The Joys of Algorithmic Trading and Backtesting

  1. Pick a Strategy. By strategy, we mean something that makes buying or selling decisions. This could be a market-making one, some directional one, a spread trade as we’ve discussed before, or a mixture of all.
  2. Parameterize It. Figure out the moving parts that can be changed in order to change performance. Then, make them configurable with a variable. Some common ones present in most strategies are the size of the orders we send out, adjustments to our order prices (e.g. the lean we talked about in market making), and thresholds for our signals (or what triggers us to send orders out) like we showed in the last article.
  3. Run Strategy on Different Settings. We then create different settings for each parameter and “play” each configured version of the strategy through our historical data.
  4. Score Their Performance. Measure performance of each run. Though this could solely be P&L, we may consider other factors like stability of the profits or volume traded by the strategy with that setting.
  5. Select the Best Performing Configuration. Based on our performance scoring, we’ll be able to pick the best settings.

Momentum Trading

The momentum strategy is currently having (*ahem*) a moment in the world of directional strategies, especially with the growing influence of retail trading. In simple terms, momentum strategies use signals to help a trader guess whether the market will continue moving in the same direction.

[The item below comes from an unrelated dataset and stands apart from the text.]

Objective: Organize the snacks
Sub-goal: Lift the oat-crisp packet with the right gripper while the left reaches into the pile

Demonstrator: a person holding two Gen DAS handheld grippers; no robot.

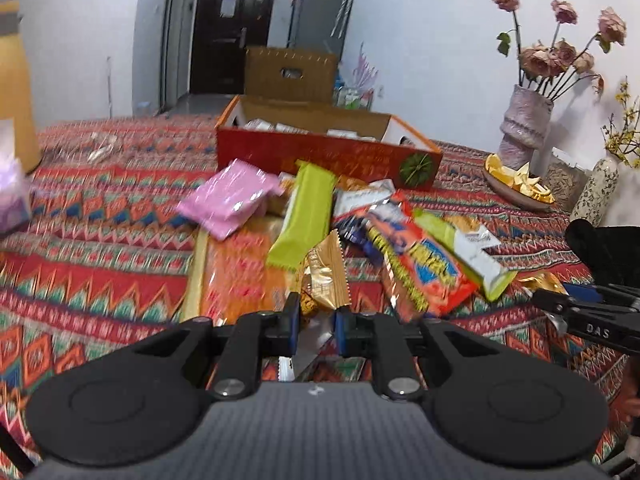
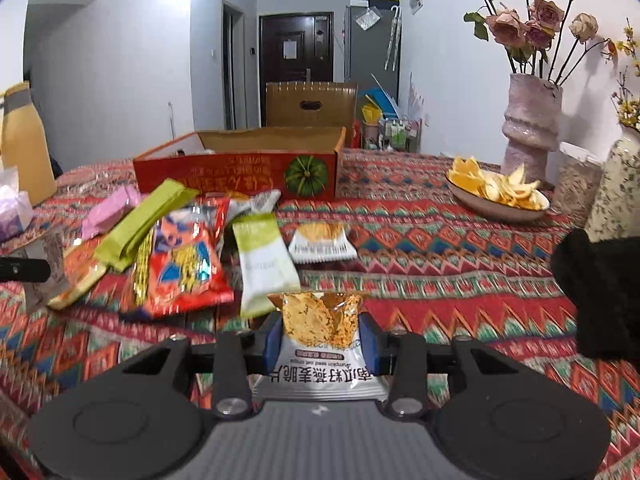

  1. Pick a Strategy. Let’s have a strategy that uses a crossover MA signal that we check at the beginning of our trading day. If a fast one crosses a slower one, we take that direction (buy if the fast one is moving up, sell if the fast one is moving down).
  2. Parameterize It. In the example above, we pegged the fast MA to 1 week and the slow to 8 weeks. We also said that as long as the fast crosses the slow, we’ll treat that as a trading signal. We’ll keep it simple and parameterize just these. One variable to configure is the number of weeks for the fast MA. The second is for the number of weeks for the slow MA. A third is the percentage that the fast has to cross the slow before we take it as a signal. For example, should the fast MA price be 0% (i.e. just having crossed), 0.5%, or 1% above the slow one before our strategy tries to buy into the market and take a long position?
  3. Run Strategy on Different Settings. We have three parameters here. Three example settings we may run are {1 week, 8 weeks, 0%}, {1 week, 4 weeks, 0.5%}, {2 weeks, 26 weeks, 3%}. Note that for the 26 week one, we’ll need much more historical data. Also, we would need something that calculates the daily past MAs for the given weekly settings above.

Market Making

As a strategy, we featured market making before. Let’s see how it might work if we do the backtesting above.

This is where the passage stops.